Liu Guoxu, Zhang Yonghui, Liu Jun, Liu Deyong, Chen Chunlei, Li Yujie, Zhang Xiujie, Touko Mbouembe Philippe Lyonel
School of Computer Engineering, Weifang University, Weifang, China.
Shandong Provincial University Laboratory for Protected Horticulture, Weifang University of Science and Technology, Weifang, China.
Front Plant Sci. 2024 Sep 26;15:1452821. doi: 10.3389/fpls.2024.1452821. eCollection 2024.
Accurate fruit detection is crucial for automated fruit picking.

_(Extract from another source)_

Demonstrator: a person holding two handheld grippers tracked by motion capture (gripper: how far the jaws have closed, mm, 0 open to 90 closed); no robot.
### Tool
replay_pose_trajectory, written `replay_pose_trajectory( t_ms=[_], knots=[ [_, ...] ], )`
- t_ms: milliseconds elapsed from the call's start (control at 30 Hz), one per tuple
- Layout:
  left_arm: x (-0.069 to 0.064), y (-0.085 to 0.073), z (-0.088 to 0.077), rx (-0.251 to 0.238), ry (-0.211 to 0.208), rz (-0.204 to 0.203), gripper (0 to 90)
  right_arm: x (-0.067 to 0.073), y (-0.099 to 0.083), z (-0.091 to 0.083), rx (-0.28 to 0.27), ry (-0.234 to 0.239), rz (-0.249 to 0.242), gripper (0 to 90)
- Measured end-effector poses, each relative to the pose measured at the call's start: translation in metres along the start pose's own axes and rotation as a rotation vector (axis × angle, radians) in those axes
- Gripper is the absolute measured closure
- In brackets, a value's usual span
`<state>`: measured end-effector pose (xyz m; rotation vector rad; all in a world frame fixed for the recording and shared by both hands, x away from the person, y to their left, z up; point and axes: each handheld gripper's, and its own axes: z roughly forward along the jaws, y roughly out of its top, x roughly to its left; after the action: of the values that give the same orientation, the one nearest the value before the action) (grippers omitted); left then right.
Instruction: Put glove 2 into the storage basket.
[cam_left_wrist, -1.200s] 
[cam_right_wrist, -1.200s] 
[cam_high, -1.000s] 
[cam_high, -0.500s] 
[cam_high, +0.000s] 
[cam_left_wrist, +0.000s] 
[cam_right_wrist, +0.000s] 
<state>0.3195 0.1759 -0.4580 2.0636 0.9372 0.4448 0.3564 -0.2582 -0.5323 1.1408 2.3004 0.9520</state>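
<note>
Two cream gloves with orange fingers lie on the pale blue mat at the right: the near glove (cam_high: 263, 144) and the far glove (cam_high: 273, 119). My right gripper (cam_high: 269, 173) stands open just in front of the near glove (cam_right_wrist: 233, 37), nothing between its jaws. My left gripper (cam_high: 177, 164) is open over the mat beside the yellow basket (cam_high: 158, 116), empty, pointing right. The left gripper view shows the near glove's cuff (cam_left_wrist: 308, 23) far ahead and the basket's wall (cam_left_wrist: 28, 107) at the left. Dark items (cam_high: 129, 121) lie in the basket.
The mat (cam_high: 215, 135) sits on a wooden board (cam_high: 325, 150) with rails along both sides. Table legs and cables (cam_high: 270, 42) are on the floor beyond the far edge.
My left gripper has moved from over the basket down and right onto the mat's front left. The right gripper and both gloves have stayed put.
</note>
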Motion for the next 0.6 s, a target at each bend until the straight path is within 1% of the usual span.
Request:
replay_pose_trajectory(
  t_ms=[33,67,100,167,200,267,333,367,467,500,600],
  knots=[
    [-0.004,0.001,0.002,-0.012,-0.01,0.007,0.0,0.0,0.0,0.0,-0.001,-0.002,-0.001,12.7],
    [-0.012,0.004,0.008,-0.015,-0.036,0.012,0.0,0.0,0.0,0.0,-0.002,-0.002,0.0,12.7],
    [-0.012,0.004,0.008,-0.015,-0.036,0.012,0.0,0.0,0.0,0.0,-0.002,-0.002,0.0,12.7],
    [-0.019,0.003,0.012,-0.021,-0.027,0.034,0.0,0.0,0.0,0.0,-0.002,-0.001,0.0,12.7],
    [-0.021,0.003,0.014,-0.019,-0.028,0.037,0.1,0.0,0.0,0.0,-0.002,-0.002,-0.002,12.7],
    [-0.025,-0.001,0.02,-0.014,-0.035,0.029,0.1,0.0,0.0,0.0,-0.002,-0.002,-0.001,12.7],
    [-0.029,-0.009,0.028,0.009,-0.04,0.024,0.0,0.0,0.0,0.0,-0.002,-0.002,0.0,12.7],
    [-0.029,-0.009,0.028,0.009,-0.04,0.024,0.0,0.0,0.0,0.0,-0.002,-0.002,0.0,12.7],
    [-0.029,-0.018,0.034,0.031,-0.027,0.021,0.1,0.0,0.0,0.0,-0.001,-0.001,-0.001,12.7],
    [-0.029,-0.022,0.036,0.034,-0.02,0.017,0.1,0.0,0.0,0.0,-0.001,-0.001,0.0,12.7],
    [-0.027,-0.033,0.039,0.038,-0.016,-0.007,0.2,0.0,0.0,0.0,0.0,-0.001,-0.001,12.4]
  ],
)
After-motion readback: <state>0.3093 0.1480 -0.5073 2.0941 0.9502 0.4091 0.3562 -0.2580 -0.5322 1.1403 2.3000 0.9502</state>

However, real-world scenarios, influenced by complex environmental factors such as illumination variations, occlusion, and overlap, pose significant challenges to accurate fruit detection. These challenges subsequently impact the commercialization of fruit harvesting robots. A tomato detection model named YOLO-SwinTF, based on YOLOv7, is proposed to address these challenges. Integrating Swin Transformer (ST) blocks into the backbone network enables the model to capture global information by modeling long-range visual dependencies. Trident Pyramid Networks (TPN) are introduced to overcome the limitations of PANet's focus on communication-based processing. TPN incorporates multiple self-processing (SP) modules within existing top-down and bottom-up architectures, allowing feature maps to generate new findings for communication. In addition, Focaler-IoU is introduced to reconstruct the original intersection-over-union (IoU) loss to allow the loss function to adjust its focus based on the distribution of difficult and easy samples. The proposed model is evaluated on a tomato dataset, and the experimental results demonstrated that the proposed model's detection recall, precision, F score, and AP reach 96.27%, 96.17%, 96.22%, and 98.67%, respectively. These represent improvements of 1.64%, 0.92%, 1.28%, and 0.88% compared to the original YOLOv7 model. When compared to other state-of-the-art detection methods, this approach achieves superior performance in terms of accuracy while maintaining comparable detection speed. In addition, the proposed model exhibits strong robustness under various lighting and occlusion conditions, demonstrating its significant potential in tomato detection.
准确的水果检测对于自动化水果采摘至关重要。然而,受光照变化、遮挡和重叠等复杂环境因素影响的现实场景,给准确的水果检测带来了重大挑战。这些挑战随后影响了水果采摘机器人的商业化。为应对这些挑战,提出了一种基于YOLOv7的名为YOLO-SwinTF的番茄检测模型。将Swin Transformer(ST)模块集成到骨干网络中,使该模型能够通过对长距离视觉依赖进行建模来捕获全局信息。引入三叉戟金字塔网络(TPN)以克服PANet专注于基于通信的处理的局限性。TPN在现有的自上而下和自下而上架构中纳入了多个自处理(SP)模块,允许特征图生成用于通信的新结果。此外,引入了Focaler-IoU来重构原始的交并比(IoU)损失,使损失函数能够根据难易样本的分布调整其关注点。在一个番茄数据集上对所提出的模型进行了评估,实验结果表明,所提出模型的检测召回率、精确率、F分数和平均精度分别达到96.27%、96.17%、96.22%和98.67%。与原始的YOLOv7模型相比,这些分别提高了1.64%、0.92%、1.28%和0.88%。与其他先进的检测方法相比,该方法在保持可比检测速度的同时,在准确性方面取得了卓越的性能。此外,所提出的模型在各种光照和遮挡条件下表现出很强的鲁棒性,证明了其在番茄检测中的巨大潜力。